The result should be every line of the listing that holds the word "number".
[Start of Attachment]
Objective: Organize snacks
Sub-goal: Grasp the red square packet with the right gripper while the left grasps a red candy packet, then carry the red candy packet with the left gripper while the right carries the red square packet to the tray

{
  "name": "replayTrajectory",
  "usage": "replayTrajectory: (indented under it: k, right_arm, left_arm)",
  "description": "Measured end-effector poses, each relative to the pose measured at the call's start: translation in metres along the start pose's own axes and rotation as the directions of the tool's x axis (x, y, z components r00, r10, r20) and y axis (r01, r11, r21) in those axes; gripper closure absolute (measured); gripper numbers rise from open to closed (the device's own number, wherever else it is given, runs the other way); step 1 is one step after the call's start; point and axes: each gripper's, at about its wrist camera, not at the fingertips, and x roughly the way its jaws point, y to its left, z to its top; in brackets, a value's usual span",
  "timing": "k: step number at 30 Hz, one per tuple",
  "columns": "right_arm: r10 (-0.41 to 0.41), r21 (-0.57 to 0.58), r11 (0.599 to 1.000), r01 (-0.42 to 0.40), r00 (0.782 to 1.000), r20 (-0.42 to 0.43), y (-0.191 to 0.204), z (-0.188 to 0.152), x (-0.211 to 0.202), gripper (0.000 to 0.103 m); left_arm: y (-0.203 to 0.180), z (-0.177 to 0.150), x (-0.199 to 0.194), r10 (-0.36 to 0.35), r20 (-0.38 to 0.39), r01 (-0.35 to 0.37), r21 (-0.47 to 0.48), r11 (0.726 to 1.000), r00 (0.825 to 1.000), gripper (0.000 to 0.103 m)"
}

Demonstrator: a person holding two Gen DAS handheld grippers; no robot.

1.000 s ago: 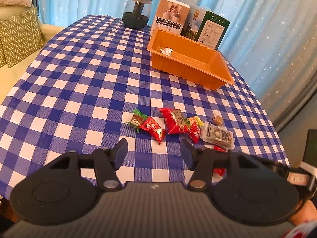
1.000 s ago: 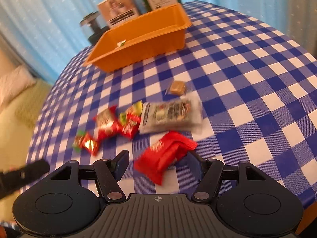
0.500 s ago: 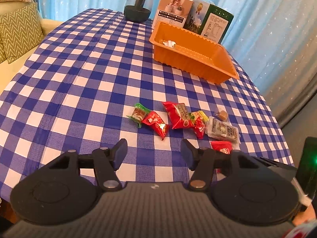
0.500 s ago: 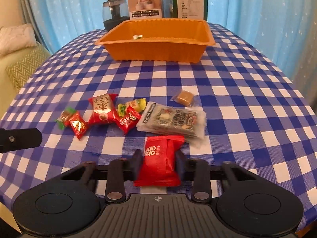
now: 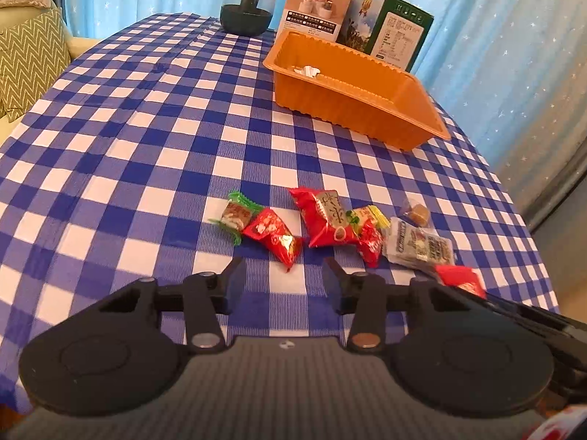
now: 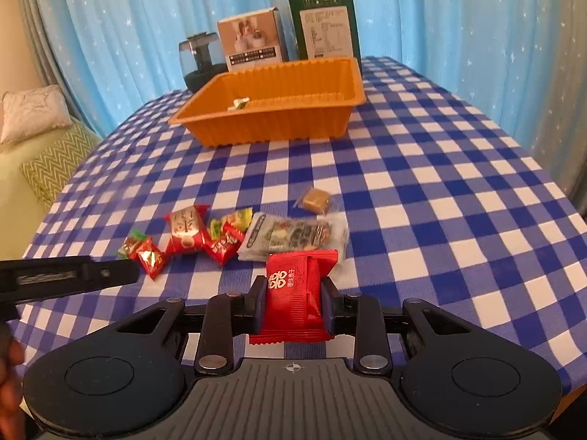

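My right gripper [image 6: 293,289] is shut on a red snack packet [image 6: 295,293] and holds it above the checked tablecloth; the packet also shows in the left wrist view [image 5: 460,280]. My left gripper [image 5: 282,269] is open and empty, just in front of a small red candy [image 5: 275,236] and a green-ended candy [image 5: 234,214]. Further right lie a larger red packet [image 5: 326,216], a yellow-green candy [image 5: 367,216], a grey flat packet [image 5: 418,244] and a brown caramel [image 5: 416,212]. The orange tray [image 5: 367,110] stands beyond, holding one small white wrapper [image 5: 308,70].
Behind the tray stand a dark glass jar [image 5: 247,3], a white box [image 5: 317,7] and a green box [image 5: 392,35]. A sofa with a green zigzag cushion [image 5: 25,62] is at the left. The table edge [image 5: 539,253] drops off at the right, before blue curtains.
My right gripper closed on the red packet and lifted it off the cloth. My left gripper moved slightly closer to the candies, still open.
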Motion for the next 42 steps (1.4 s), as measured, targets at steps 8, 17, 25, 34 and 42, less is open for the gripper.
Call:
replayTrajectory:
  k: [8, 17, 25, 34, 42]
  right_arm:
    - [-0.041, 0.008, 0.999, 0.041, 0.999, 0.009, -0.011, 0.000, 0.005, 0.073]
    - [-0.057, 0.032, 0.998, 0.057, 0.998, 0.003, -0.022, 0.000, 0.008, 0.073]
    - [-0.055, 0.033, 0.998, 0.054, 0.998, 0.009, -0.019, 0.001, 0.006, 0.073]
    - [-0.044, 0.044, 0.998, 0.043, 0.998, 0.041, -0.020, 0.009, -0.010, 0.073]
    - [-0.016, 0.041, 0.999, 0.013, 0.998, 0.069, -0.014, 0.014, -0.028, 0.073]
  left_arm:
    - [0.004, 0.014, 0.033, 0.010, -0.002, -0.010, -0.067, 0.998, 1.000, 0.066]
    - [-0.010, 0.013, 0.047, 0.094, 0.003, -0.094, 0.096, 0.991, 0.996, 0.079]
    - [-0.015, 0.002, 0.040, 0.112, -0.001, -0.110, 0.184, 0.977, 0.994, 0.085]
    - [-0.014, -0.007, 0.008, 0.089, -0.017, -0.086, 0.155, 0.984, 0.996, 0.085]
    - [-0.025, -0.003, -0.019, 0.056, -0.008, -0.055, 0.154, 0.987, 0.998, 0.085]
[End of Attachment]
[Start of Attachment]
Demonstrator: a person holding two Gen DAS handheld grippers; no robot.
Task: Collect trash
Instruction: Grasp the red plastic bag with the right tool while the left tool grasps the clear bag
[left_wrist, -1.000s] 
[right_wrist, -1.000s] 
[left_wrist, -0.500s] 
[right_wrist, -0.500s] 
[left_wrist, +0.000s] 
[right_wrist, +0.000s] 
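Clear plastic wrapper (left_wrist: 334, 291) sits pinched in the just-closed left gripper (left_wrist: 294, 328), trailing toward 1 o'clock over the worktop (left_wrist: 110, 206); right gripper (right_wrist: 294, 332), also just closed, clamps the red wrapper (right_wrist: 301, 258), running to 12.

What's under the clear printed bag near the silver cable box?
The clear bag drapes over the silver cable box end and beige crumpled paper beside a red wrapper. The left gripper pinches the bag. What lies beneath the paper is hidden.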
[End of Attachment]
● ANSWER AREA:
  "description": "Measured end-effector poses, each relative to the pose measured at the call's start: translation in metres along the start pose's own axes and rotation as the directions of the tool's x axis (x, y, z components r00, r10, r20) and y axis (r01, r11, r21) in those axes; gripper closure absolute (measured); gripper numbers rise from open to closed (the device's own number, wherever else it is given, runs the other way); step 1 is one step after the call's start; point and axes: each gripper's, at about its wrist camera, not at the fingertips, and x roughly the way its jaws point, y to its left, z to its top; in brackets, a value's usual span",
  "timing": "k: step number at 30 Hz, one per tuple",

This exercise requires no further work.